The technique that Marcy and Butler have perfected, called Doppler velocity measurement, is based on the motion of the star and planet around a center of gravity. The star and any orbiting bodies are latched to each other by their mutual gravitational pull, with the center of gravity lying closer to, but not within, the star.
"You can think of the star and the large planet as dance partners, spinning around while clasping their outstretched hands," said Ianna. "The smaller partner on the outside is moving greater distances in a larger circle," he added, "while the larger inside partner only moves his or her feet in a very small circle—the movement around the very small inner circle is the 'wobble' that we see in these stars."

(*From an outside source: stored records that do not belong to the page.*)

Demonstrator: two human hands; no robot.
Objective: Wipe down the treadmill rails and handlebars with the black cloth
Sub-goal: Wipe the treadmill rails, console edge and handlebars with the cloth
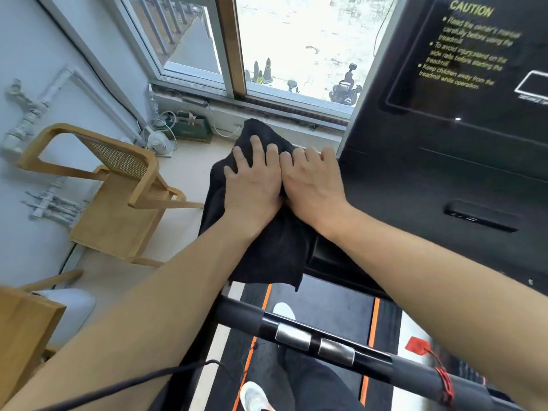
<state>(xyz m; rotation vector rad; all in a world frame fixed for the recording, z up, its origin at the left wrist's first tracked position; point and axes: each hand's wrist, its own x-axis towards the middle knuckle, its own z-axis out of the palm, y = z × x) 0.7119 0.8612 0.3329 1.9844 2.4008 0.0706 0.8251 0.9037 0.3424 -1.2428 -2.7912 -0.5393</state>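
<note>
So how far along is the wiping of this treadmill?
Done: cannot tell, no surface looks plainly cleaner. In hand: the left hand and right hand press the black cloth over a part beside the console. Probably left: the handlebar with silver sensors nearest the camera, which no hand touches now.

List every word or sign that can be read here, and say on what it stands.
All on the treadmill console:
"CAUTION"
"Read the owner's manual carefully before using the treadmill"
"To avoid injury, stand on the side rails before starting the treadmill"
"Keep children away from the treadmill while operation"
Print under the white frame: too blurred.
</note>
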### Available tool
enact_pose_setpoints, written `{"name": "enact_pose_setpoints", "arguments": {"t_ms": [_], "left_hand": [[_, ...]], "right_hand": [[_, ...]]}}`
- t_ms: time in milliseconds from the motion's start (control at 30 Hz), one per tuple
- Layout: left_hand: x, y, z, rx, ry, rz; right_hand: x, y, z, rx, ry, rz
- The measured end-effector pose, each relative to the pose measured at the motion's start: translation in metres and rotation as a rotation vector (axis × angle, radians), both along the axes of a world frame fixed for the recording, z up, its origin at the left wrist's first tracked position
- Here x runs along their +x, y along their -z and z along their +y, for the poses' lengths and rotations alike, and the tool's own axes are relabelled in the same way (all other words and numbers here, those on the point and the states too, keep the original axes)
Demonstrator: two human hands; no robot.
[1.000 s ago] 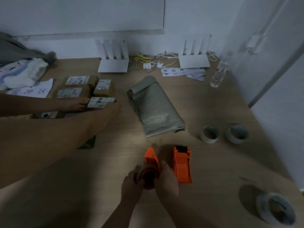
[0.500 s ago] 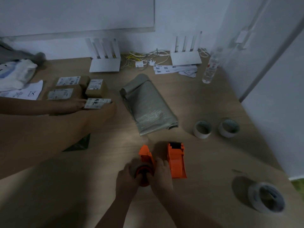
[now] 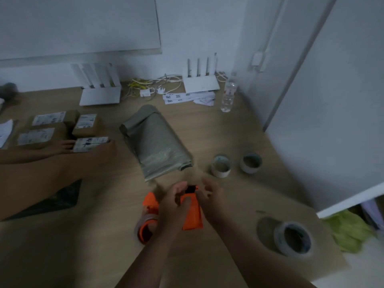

As the star moves toward us in its wobble, the lightwaves coming off of it are compressed and appear more blue, while the opposite occurs as the star swings around and moves away from us, stretching the light and shifting the light color towards the redder regions of the spectrum.
The research team has refined the technique to a fine point, measuring changes in the star's velocity equivalent to a brisk human walk—3 meters per second—in stars tens and hundreds of light-years distant.
"We are working to place all 2,000 of the nearest Sun-like stars under survey, all the Sun-like stars out to 150 light-years," said Butler. "Our goal is two-fold," he added, "to provide a first reconnaissance—a first census—of our nearest neighbors in space, and to provide the first data to address the fundamental question, how common or how rare is our own Solar System?"
In addition to the National Science Foundation, the research is supported by the U.K. Particle Physics and Astronomy Research Council and the Australian government.